──────── DATA ────────

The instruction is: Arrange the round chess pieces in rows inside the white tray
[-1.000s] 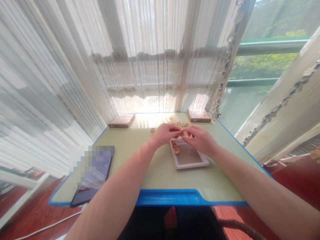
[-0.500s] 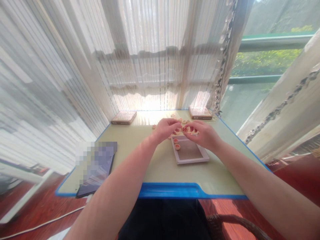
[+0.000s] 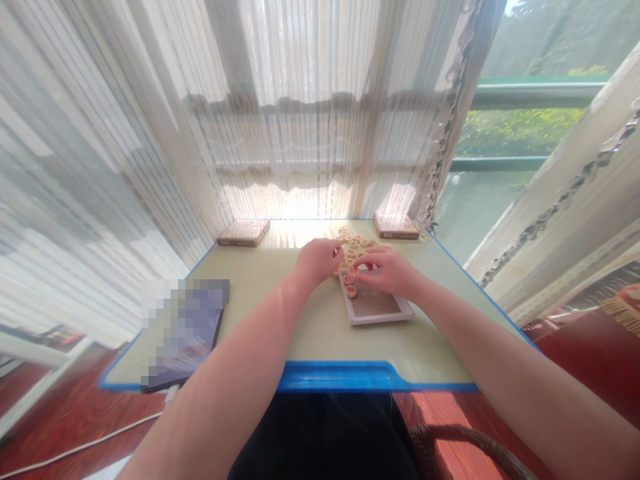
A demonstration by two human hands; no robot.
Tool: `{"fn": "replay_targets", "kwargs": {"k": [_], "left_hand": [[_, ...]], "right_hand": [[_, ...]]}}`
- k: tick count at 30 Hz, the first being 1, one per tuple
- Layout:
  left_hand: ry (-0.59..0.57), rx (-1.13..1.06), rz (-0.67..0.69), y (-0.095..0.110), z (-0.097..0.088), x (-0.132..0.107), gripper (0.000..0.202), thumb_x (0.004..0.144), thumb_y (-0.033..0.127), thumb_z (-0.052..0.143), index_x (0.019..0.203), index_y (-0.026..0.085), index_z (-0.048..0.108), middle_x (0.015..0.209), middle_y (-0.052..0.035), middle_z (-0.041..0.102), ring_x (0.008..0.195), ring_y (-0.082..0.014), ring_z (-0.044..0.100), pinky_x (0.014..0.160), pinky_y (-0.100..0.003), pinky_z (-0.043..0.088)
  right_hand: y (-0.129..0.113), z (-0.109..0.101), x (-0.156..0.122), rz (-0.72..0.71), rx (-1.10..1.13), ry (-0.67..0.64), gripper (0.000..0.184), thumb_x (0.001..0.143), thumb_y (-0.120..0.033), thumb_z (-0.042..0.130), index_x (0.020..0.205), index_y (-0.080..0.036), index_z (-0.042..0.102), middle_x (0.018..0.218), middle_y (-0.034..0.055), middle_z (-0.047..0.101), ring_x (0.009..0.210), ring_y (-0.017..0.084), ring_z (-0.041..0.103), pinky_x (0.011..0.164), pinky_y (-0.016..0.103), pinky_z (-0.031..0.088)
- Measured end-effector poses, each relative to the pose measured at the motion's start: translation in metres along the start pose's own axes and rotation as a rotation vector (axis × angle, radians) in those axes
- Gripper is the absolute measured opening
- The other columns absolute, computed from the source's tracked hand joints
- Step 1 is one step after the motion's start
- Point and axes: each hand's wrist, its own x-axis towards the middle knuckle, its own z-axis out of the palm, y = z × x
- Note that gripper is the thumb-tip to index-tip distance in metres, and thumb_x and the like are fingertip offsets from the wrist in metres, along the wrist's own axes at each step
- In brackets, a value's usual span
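A shallow white tray (image 3: 385,312) lies on the pale green table (image 3: 280,313). Two round wooden game pieces with red marks (image 3: 349,285) sit at the tray's far left corner. Behind it lies a loose heap of similar pieces (image 3: 356,243). My right hand (image 3: 391,272) hovers over the tray's far edge, fingers pinched on a piece with a red mark. My left hand (image 3: 317,259) is curled just left of the heap, fingers bent; what it holds is hidden.
Two flat wooden boxes rest at the table's far edge, one on the left (image 3: 243,232) and one on the right (image 3: 396,226). A dark tablet (image 3: 187,333) lies near the front left corner. Sheer curtains close off the back and sides. A blue rim (image 3: 345,377) edges the table.
Both hands have lowered slightly from the heap toward the tray's far left corner. The right hand's pinch now sits just above the two pieces in the tray.
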Motion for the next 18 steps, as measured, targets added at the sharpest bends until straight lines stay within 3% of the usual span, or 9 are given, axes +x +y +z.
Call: {"fn": "replay_targets", "kwargs": {"k": [12,18], "left_hand": [[0.033,-0.026,0.043,0.0006,0.0034,-0.0008,0.025,0.08,0.025,0.044,0.069,0.02,0.066,0.071,-0.0045,0.067,0.067,-0.0184,0.059,0.062,-0.028,0.04],[0.183,-0.052,0.082,0.0044,0.0055,-0.0011,0.027,0.082,0.027,0.043,0.065,0.019,0.063,0.065,-0.0046,0.064,0.062,-0.0171,0.056,0.061,-0.028,0.038]], "right_hand": [[0.0005,0.0065,0.0005,-0.049,-0.117,-0.1,0.022,0.079,-0.039,0.06,0.087,-0.021,0.071,0.081,0.0056,0.066,0.079,0.019,0.057,0.075,0.031,0.041],[-0.0003,0.0082,0.0006,-0.036,-0.129,-0.165,0.023,0.079,-0.038,0.061,0.092,-0.022,0.071,0.085,0.0056,0.065,0.082,0.019,0.056,0.075,0.031,0.042]]}}
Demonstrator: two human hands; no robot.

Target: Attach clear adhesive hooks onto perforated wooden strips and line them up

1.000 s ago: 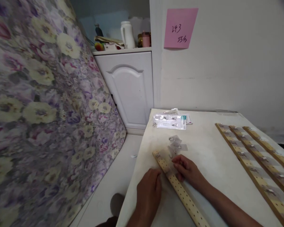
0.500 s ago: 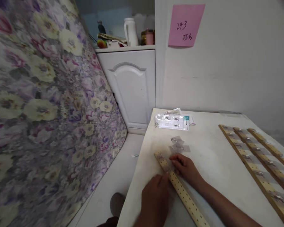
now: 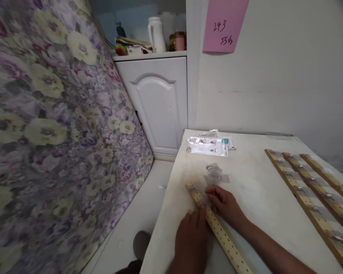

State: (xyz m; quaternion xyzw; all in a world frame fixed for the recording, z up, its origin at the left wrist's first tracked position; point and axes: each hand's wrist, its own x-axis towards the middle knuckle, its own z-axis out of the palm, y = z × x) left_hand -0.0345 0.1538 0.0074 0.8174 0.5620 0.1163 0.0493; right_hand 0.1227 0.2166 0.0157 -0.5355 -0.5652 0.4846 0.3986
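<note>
A pale wooden strip [image 3: 224, 239] with rows of small holes lies slantwise on the white table. My left hand [image 3: 192, 238] is at its left edge, fingers together and fingertips pressed on the strip. On the right side, my right hand [image 3: 223, 203] has thumb and forefinger pinched at the strip's edge; whatever is between them is too small to make out. A clear plastic piece [image 3: 193, 188] sits on the strip's far end, and something clear shows near my fingertips. Beyond my right hand lie loose clear squares with metal hooks [image 3: 214, 174].
Clear blister packs [image 3: 207, 146] with metal hooks lie toward the back of the table [image 3: 246, 167]. On the right are three wooden strips [image 3: 308, 201] bearing clear hook pieces. A floral curtain [image 3: 68, 133] hangs at left, beside a white cabinet [image 3: 162, 110]. A pink note [image 3: 224, 26] is on the wall.
My left hand has shifted slightly right, and its fingers now lie straighter against the strip. My right hand stays nearly in place. The view has tilted a little.
</note>
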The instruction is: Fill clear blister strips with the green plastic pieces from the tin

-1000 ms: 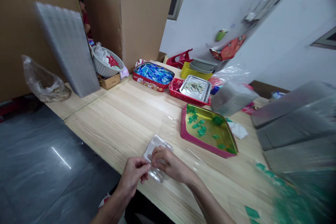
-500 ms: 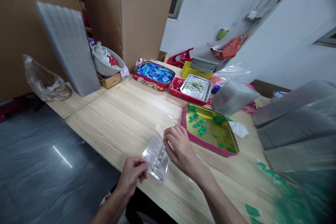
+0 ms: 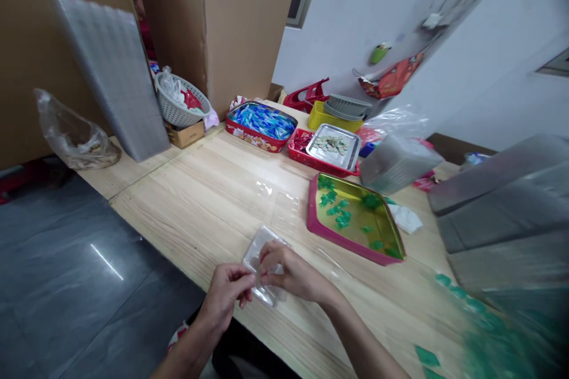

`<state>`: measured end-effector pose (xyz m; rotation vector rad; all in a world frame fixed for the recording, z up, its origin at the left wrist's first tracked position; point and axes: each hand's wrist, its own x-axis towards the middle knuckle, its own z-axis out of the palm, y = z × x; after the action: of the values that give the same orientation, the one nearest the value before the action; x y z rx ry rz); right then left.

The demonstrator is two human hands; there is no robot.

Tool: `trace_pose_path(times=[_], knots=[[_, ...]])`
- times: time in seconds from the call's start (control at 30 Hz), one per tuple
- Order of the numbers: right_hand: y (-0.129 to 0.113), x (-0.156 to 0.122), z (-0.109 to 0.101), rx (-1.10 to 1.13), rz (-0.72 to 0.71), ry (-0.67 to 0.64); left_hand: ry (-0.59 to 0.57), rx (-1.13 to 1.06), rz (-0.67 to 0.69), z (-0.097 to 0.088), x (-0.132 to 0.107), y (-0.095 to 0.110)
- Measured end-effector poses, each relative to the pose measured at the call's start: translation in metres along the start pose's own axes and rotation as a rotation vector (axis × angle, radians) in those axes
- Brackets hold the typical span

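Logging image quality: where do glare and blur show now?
Head view: a bright streak glares on the shiny grey tiled floor; lights reflect off the glossy white wall; green translucent plastic pieces at lower right look smeared; the clear rectangular plastic tray shows pale glints.

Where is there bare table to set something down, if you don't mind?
The table looks bare between the leftmost plastic stack and the left hand. It is crowded along the back, by the blue-filled tin, and at right, by the pink-sided tin.
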<state>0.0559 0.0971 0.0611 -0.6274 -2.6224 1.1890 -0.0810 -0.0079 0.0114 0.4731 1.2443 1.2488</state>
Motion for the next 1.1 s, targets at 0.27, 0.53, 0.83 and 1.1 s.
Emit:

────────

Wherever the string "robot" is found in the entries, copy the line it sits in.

__WRITTEN SOLUTION__.
A demonstration by two human hands; no robot.
Demonstrator: two human hands; no robot.
The demonstrator is two human hands; there is no robot.

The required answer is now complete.